Sehingga membuat bangsa Eropa bangkit dari zaman kegelapan yang sebelumnya bodoh dan percaya tahayul  hingga akhirnya menjadi bangsa yang maju. Zaman kegelapan di Eropa dapat ditinggalkan dengan menggunakan pemikiran dan penemuan ilmuwan dari Islam Spanyol

Proses awal penerjemahan buku-buku dan karya-karya ilmuwan  ke dalam bahasa latin dilakukan pada tahun 950 M dan berpusat di kota Sisilia dan pada tahun 1085 berpindah ke kota  Toledo.

Faktor-faktor yang pendukung kemajuan islam di Spanyol yaitu di pimpin oleh penguasa yang kuat dan memiliki kecapakan dalam memimpin seperti Abd al Rahman al Dakhil, Abd al Rahman al Wasith dan Abd al Rahman al Nasir.
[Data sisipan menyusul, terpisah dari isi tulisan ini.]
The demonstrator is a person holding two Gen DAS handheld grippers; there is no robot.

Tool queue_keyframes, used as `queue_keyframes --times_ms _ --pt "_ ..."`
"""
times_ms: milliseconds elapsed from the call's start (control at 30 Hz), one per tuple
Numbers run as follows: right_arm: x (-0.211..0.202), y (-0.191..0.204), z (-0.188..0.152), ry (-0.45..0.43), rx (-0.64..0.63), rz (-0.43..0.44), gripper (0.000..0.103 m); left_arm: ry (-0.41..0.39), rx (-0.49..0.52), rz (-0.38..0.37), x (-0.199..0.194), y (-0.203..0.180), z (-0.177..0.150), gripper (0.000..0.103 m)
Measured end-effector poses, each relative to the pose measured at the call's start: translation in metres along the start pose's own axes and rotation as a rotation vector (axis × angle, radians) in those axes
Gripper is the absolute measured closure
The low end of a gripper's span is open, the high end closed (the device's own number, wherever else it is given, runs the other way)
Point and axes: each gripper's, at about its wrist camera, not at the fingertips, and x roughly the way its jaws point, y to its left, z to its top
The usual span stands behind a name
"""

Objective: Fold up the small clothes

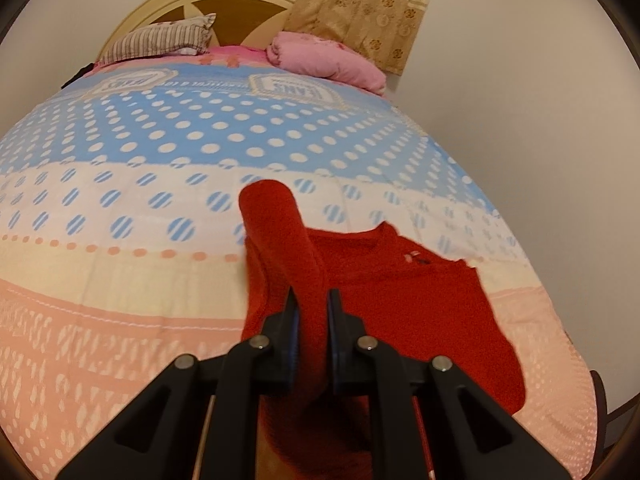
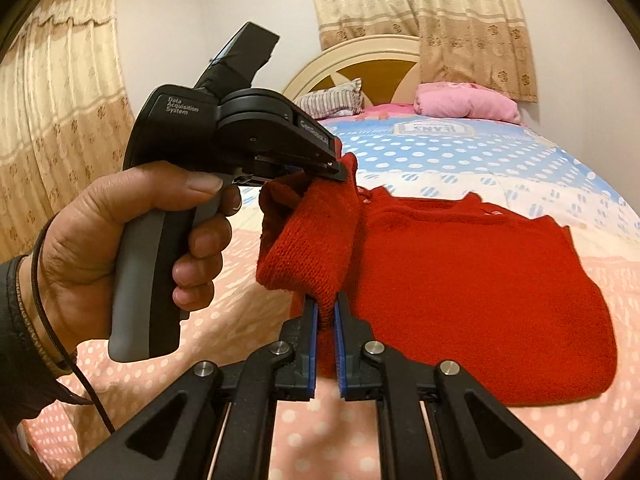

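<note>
A small red knit sweater [image 2: 460,292] lies on the bed, its body spread flat to the right. My left gripper [image 1: 313,304] is shut on a raised fold of the sweater [image 1: 288,240] at its left side. My right gripper [image 2: 326,308] is shut on the same lifted left part, lower down. In the right wrist view the left gripper [image 2: 336,170], held by a hand [image 2: 120,240], pinches the fabric near the shoulder. The lifted part hangs between both grippers above the bed.
The bed cover [image 1: 160,140] is blue with white dots at the far end, pink near me. A striped pillow [image 1: 164,38] and a pink folded blanket [image 1: 328,60] lie by the headboard [image 1: 224,0]. Curtains [image 2: 60,100] hang left and behind. A wall [image 1: 540,120] runs along the bed's right side.
</note>
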Motion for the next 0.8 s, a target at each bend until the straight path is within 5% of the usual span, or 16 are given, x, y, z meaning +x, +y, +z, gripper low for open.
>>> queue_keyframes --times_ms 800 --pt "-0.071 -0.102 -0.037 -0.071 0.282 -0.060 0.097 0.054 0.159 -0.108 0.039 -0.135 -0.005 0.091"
Toleransi beragama yang ditegakkan terhadap penganut Kristen dan Yahudi.

Masyarakat Spanyol yang majemuk yang terdiri dari beberapa komunitas dan beragam agama tetapi dengan kemajemukan itu dapat bekerja sama dan menyumbangkan kelebihan masing-masing sehingga perselisihan dapat ditekan dan mereka dapat hidup berdampingan.

Banyak faktor yang menyebabkan islam Spanyol mengalami kehancuran yaitu khalifah yang lemah atau tidak memiliki kecakapan dalam memimpin, konflik berkepanjangan islam dengan Kristen, kesulitan dalam bidang ekonomi, peralihan sistem kekuasaan yang tidak jelas.

Dan kota-kota dipimpin oleh raja-raja yang berbeda sehingga kekuatan lemah kerena tidak terpusat oleh satu penguasa sehingga memudahkan penguasa Kristen untuk merebut kekuasaannya kembali.

Spanyol adalah negara yang heterogen ketika Islam Spanyol jatuh, masyarakat Islam yang berada di Granada diberikan beberapa pilihan diantaranya yaitu meninggalkan tempat tinggalnya atau berpindah keyakinan menjadi pemeluk Kristen.